Mi hijo Jorge Chávez se fue a trabajar como periodista al Dallas Morning en 2003. Viajo por carretera desde los 16 años y he recorrido todo el país y buena parte del centro y sur de Estados Unidos. Pero entre 2003 y 2012 viajé mucho por el sur gringo, y sobre todo a las ciudades de Dallas, Austin y San Antonio. En la novela El Palacio de la Luna, de Paul Auster, Marco Stanley Fogg, joven ejecutante de clarinete, inicia un raro descenso a la miseria y la exclusión y empieza a adelgazar hasta convertirse en un alfeñique. Es salvado por Kitty Woo. Fogg se repone e inicia un solitario y extraordinario viaje a pie desde Nueva York hasta las costas del sur de California, pasando muy cerca de las Cuatro Esquinas (punto fronterizo de Colorado, Utah, Nuevo México y Arizona). En 2008 me vi obligado a realizar un viaje desde Denver hasta el West Rim de El Gran Cañón. Entonces decidí seguir los pasos de Fogg en ese tramo y así lo hice. Este periplo está reseñado en el poema Conduzco un Honda blanco por el Palacio de la Luna. Después de todo eso, tenía que escribir Los poemas de la autopista.

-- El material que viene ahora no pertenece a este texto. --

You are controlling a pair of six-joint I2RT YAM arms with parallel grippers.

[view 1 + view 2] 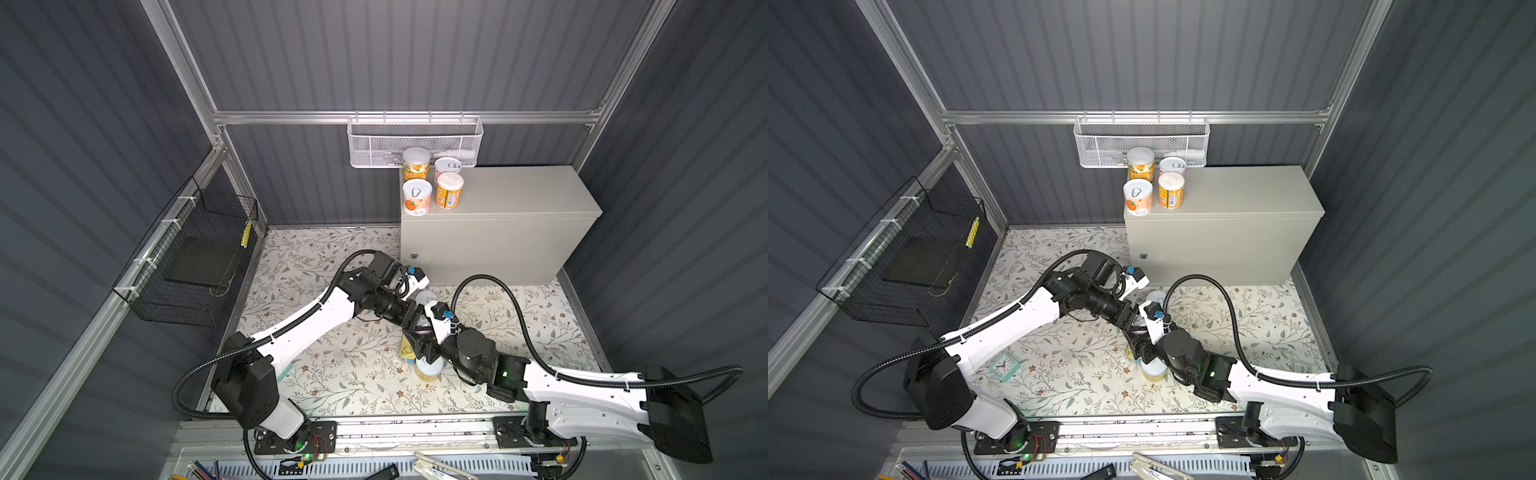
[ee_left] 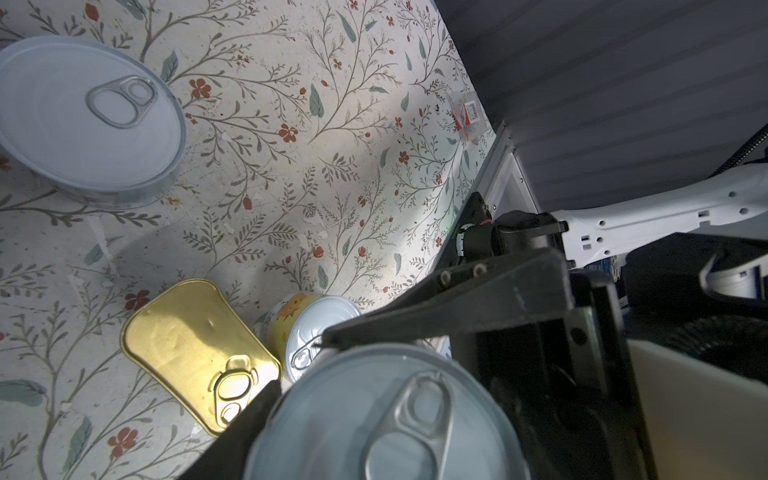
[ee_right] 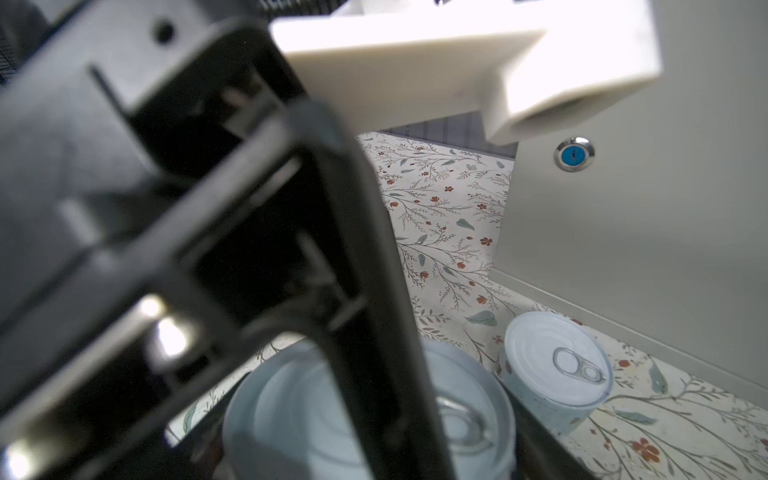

¿Qué significa Ciudad Juárez para ti?

Clásicamente, Ciudad Júarez es mi ciudad. Lo que soy es el resultado de mi vida allá, desde mi nacimiento en 1959 hasta mi partida a principios de 2011 (tuve una temporada de cuatro años y medio en la que viví como maestro rural en la sierra de Chihuahua). Mi poesía está radicada ahí. No es la misma que antes: yo alcancé la época de los grandes bares que no cerraban nunca y mi experiencia de la frontera y la norteñez son en mi mente tan mágicas como un Macondo.

¿Qué es la frontera?

La frontera es una zona compuesta como una delgada franja de tierra entre el sur gringo y el norte mexicano. Tiene como 100 kilómetros de ancho. Desde el espacio se ve como una línea intermitente de luces espaciadas que van desde Tijuana a Matamoros. Es una comunidad contradictoria e históricamente intervinculada, un sistema geopolítico que incluye variantes de los idiomas español e inglés y que tiene sus propios códigos de vida y convivencia. Es la zona más excéntrica y extensa de México y la más peligrosa y preocupante de Estados Unidos. Y es el origen de una literatura con rasgos y valores distintivos, que desde hace un par de décadas está reclamando su lugar en la literatura contemporánea del mundo.